In the answers, they tell you how to make the problem..

did the bookstore allow these things to be placed in the books? surely that is wrong? over here in the UK waterstones or Smiths or any other bookstore would not dream of allowing a religious organisation to do that.
Do you think they were 'sneaked' in by an employee or a customer maybe?
I would have complained to the bookstore and brought it to their attention- and then maybe reported it to the papers for a little bad publicity for the store unless they got their act together :)

Where did this take place? i.e. what country, store and city? I bought a copy of the golden compass at a chapters in Ottawa, Canada for a young friend quite recently, and it contained one of those fake bookmarks. I'm disgusted that people would try and trick children that way, and sorry that my friend had to see that. I'm wondering how big a phenomena it is, and whether it's the bookstores or people who work there, or random people off the street who are putting these disguised messages in books. Light should be ched upon this very unethical practise.
Thanks for writing about it. If you could reply and let me know where it was, that'd be cool.
--concerned reader in Canada

Where did this take place? i.e. what country, store and city?

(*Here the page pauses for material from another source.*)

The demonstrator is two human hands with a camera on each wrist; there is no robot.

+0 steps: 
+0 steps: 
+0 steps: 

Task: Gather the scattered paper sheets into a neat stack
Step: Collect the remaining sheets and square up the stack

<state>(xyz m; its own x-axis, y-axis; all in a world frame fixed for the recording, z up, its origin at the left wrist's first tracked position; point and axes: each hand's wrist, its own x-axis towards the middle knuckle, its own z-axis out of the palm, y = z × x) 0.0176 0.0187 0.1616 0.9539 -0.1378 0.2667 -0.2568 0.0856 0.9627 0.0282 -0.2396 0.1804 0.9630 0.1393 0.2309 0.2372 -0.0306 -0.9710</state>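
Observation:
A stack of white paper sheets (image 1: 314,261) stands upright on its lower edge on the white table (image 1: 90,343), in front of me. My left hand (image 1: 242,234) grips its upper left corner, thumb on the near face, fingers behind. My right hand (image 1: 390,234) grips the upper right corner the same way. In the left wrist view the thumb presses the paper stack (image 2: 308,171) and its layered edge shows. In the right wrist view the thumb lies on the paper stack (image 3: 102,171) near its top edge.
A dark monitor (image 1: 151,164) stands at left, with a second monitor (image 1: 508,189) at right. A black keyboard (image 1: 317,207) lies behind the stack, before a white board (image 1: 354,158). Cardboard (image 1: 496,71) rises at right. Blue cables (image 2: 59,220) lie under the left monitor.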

It was at the Books-A-Million in Wichita Falls, TX.

At the time I first noticed those, I was in a hurry to meet my wife, so I didn't bother telling the clerks about it. A little while ago, when I was at the mall and had some time, I ran back to the store, and the Lyra's Oxford books still had the inserts, but none of the other Pullman or Rowling books that I checked. I told the clerks about it - they said they certainly didn't want inserts like that in the book, and said they'd remove them. I went back a few days later, and the inserts were still there. I'm not sure if the clerks really wanted the inserts in the books, or probably more likely, just didn't feel like doing anything about it. Anyway, since the clerks had already told me they didn't want the inserts in there, I took the liberty of removing them all.